When she played music, lectured, read stories or programmed music for her concerts, there was a seeming source of energy that eluded ordinary performers, no matter how proficient they might be. And I often wondered at the source of Kendall’s “secret” source of energy.

Kendall grew up in a family of performers. Her mother, Carole, was a professional storyteller who told stories to children – to adults, too, but mainly to children in libraries and schools. Her father, Jack, was an actor and musician and a college lecturer who had met her mother acting in a play. They had actors’ sensitivity to the rhythm of words and notes. You could hear that clarity of rhythm when Kendall played as a soloist or with others, when she recited things like Edith Sitwell’s “Façade,” Rudyard Kipling’s “Just So Stories,” or in the interviews and readings she did on public radio.

Kendall loved games and the choreography of moves both mental and physical on the croquet court or or across the table in pinocle. And she was a fan of movies where scene cuts and the rhythm of shifts between close-up and distant shots play such an important part of effects.

In the week following her death, I heard a re-broadcast of an interview with Verne Windham discussing J.S. Bach’s fugues from his “Well-Tempered Clavier.” Kendall’s observations on the interaction of Bach’s layers of melody were lessons in the way she thought of some theme’s coming to the fore while others recede contribute to the thrust of the music, slow or fast.

Kendall’s classes at Eastern Washington University or her introductions to works played on her concerts were models of how a vital performer shapes the sound of words to show how the music will flow. Even some admirable performers are not very good at spoken program notes. Kendall was an exception.

Many listeners in Spokane knew Kendall best from performances in her 10-year concert series “Zephyr – Chamber Music with an Attitude.” which she founded and directed. Here was a concert series like no other. It explored corners of music of our time ranging from cabaret and ragtime to radical experimental music. Kendall and the colleagues she recruited were able to make unusual and even forbidding musical styles seem right at home to audiences, moving them away from the formally stiff “museum culture” typical of most classical concerts. Her example led other groups to experiment with novel repertoire and modes of presentation.

In addition to Zephyr, Kendall founded a tango-oriented quartet with accordion, strings and piano called Tango Volcado. In addition to performing as principal keyboard player with the Spokane Symphony, she performed with most of Spokane’s other classical music series such as the Northwest Bach Festival, the Cathedral and the Arts series, and the Spokane String Quartet.

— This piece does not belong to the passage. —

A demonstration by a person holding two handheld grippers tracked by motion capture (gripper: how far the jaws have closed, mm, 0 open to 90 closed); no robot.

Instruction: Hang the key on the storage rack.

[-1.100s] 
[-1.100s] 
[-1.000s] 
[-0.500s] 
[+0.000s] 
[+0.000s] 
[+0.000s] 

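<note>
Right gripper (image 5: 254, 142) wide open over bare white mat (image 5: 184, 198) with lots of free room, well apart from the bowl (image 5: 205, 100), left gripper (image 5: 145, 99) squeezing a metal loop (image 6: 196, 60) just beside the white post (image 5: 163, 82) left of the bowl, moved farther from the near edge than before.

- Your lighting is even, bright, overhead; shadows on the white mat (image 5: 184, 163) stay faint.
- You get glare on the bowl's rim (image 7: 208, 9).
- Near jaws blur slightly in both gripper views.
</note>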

During her early career, Kendall had developed muscular problems as a result of the strain of over practicing using damaging technical approaches. She retrained her own technical approach by working with New York teacher Dorothy Taubman. Using Taubman’s method she overcame her own technical problems and assisted with workshops applying the technique in workshops all over the country.

Whether playing Bach or Beethoven, Bartók or Piazzola, Kendall’s musicality and energy gave the music she played a gripping energy level.

She was extraordinary. And Kendall Feeney will be sorely missed as a vital part of Spokane’s artistic life.

Travis Rivers is a retired music professor from Eastern Washington University who wrote about and reviewed classical music for The Spokesman-Review for 32 years.